Work task » Each line below from the one containing "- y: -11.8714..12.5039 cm" through the one containing "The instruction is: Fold" should be output exactly as it stands, and no other line should appear.

Dataset section Start Marker

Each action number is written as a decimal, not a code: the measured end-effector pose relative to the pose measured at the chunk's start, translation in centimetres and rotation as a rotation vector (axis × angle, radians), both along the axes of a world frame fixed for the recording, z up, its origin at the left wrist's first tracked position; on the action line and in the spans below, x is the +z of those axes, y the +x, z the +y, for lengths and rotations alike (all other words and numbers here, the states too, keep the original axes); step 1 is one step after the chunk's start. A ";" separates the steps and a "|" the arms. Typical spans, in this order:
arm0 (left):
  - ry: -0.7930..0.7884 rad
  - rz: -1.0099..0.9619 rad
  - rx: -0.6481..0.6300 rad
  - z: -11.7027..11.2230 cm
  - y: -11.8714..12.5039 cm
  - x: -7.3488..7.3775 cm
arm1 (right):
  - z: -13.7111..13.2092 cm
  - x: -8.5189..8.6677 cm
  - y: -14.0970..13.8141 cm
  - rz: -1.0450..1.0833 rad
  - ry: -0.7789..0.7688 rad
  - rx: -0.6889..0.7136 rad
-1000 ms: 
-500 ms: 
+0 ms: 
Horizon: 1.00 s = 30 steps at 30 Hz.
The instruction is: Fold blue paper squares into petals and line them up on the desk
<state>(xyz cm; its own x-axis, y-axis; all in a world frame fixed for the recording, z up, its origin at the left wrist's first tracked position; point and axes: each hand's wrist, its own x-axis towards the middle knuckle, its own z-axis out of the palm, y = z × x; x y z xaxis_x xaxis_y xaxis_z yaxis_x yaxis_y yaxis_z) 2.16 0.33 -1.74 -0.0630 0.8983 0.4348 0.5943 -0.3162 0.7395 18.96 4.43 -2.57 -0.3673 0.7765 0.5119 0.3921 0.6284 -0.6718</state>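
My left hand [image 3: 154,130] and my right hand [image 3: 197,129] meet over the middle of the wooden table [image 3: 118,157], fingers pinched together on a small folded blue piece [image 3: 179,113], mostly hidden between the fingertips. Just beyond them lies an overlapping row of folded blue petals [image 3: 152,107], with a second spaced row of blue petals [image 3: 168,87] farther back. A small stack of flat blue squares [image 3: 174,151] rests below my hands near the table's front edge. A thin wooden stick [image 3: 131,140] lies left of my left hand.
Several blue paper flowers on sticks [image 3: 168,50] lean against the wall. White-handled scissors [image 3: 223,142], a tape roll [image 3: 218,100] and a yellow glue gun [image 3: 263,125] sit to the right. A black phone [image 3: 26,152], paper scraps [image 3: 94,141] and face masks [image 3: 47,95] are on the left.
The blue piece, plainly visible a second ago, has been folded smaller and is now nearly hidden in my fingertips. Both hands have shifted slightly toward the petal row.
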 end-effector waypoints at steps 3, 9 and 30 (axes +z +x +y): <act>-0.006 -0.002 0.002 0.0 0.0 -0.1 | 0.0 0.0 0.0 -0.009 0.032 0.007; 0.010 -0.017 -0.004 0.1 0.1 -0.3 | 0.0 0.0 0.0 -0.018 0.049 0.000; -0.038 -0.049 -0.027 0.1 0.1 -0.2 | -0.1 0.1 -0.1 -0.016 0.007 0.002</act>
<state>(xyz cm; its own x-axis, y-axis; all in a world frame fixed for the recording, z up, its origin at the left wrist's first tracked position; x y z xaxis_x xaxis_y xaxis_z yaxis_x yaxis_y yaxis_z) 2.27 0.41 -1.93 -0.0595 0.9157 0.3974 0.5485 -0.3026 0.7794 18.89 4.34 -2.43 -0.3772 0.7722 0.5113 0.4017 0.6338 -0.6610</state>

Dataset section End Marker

Solution »
  - y: -11.8714..12.5039 cm
  - x: -7.3488..7.3775 cm
arm1 (right):
  - z: -13.7111..13.2092 cm
  - x: -8.5189..8.6677 cm
  - y: -14.0970..13.8141 cm
  - rz: -1.0450..1.0833 rad
  - ry: -0.7789..0.7688 rad
  - rx: -0.6889..0.7136 rad
-1000 ms: 
-500 ms: 
+0 ms: 
Horizon: 1.00 s = 30 steps at 30 Hz.
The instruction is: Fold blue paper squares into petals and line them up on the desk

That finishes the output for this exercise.